Elaine Stritch (February 2, 1925 – July 17, 2014) was an American actress, known for her work on Broadway and later, television. She made her professional stage debut in 1944 and appeared in numerous stage plays, musicals, feature films and television series. Stritch was inducted into the American Theater Hall of Fame in 1995.

Stritch made her Broadway debut in the 1946 comedy Loco and went on to receive four Tony Award nominations: for the William Inge play Bus Stop (1956); the  Noël Coward musical Sail Away (1962); the Stephen Sondheim musical Company (1970), which included her performance of the song "The Ladies Who Lunch"; and for the revival of the Edward Albee play A Delicate Balance (1996). Her one-woman show Elaine Stritch at Liberty won the 2002 Tony Award for Best Special Theatrical Event.

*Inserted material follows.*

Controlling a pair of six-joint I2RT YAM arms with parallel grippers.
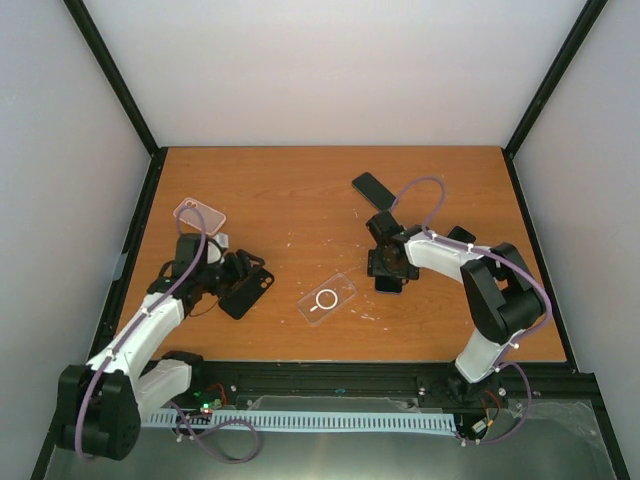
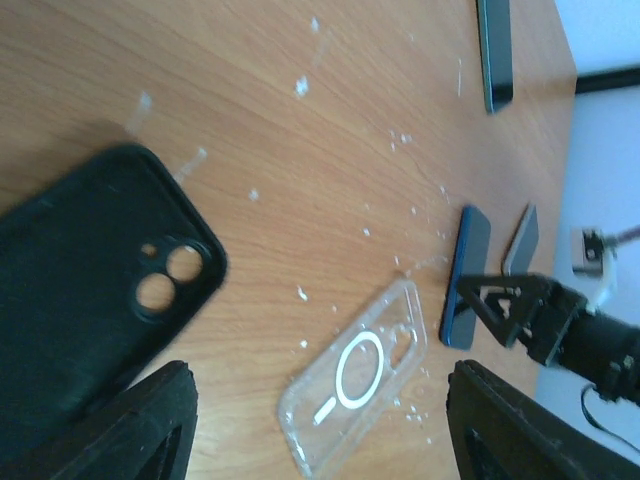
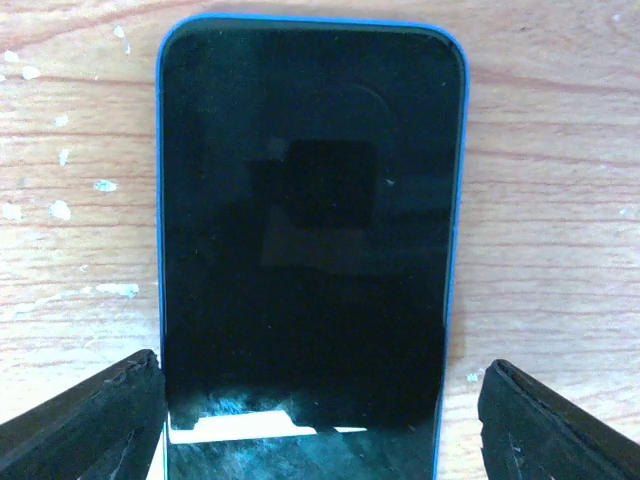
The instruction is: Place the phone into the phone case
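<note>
Looking from above, my left claw (image 1: 232,272) hung spread, gripping nothing, at the black case (image 1: 250,292), 9 o'clock from the clear case (image 1: 328,298); my right claw (image 1: 390,266) sat at 2 o'clock from it. From my left wrist, the blue phone (image 2: 465,280) lay at 2 o'clock of the clear case, apart from it. From my right wrist, the phone lay flat on the tabletop (image 3: 560,200) between my unclenched fingers (image 3: 90,420), not yet pinched. Closing on so thin an edge, I judged, could skid the phone or lift it askew, missing its case.
</note>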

Stritch relocated to London in the 1970s and starred in several West End productions, including Tennessee Williams' Small Craft Warnings (1973) and Neil Simon's The Gingerbread Lady (1974). She also starred with Donald Sinden in the ITV sitcom Two's Company (1975–79), which earned her a 1979 BAFTA TV Award nomination. She won an Emmy Award in 1993 for her guest role on Law & Order and another for the 2004 television documentary of her one-woman show Elaine Stritch at Liberty. From 2007 to 2012, she had a recurring role as Colleen Donaghy on the NBC sitcom 30 Rock, a role that won her a third Emmy in 2007.

Early life
Stritch was born on February 2, 1925, in Detroit, Michigan, the youngest daughter of Mildred (née Jobe; 1893–1987), a homemaker, and George Joseph Stritch (1892–1987), an executive with B.F. Goodrich. She had two older sisters, Georgene and Sally. Her Catholic family was well-off. Her father was of Irish descent, while her mother had Welsh ancestry. Cardinal Samuel Stritch, Archbishop of Chicago from 1940 to 1958, was one of her cousins. She trained at the Dramatic Workshop of The New School in New York City under Erwin Piscator, alongside Marlon Brando and Bea Arthur.

Career

Early stage career
Stritch made her stage debut in 1944. However, her Broadway debut was in Loco in 1946, directed by Jed Harris, followed soon after by Made in Heaven (as a replacement)  and then Angel in the Wings (1947), a revue in which she performed comedy sketches and the song "Civilization".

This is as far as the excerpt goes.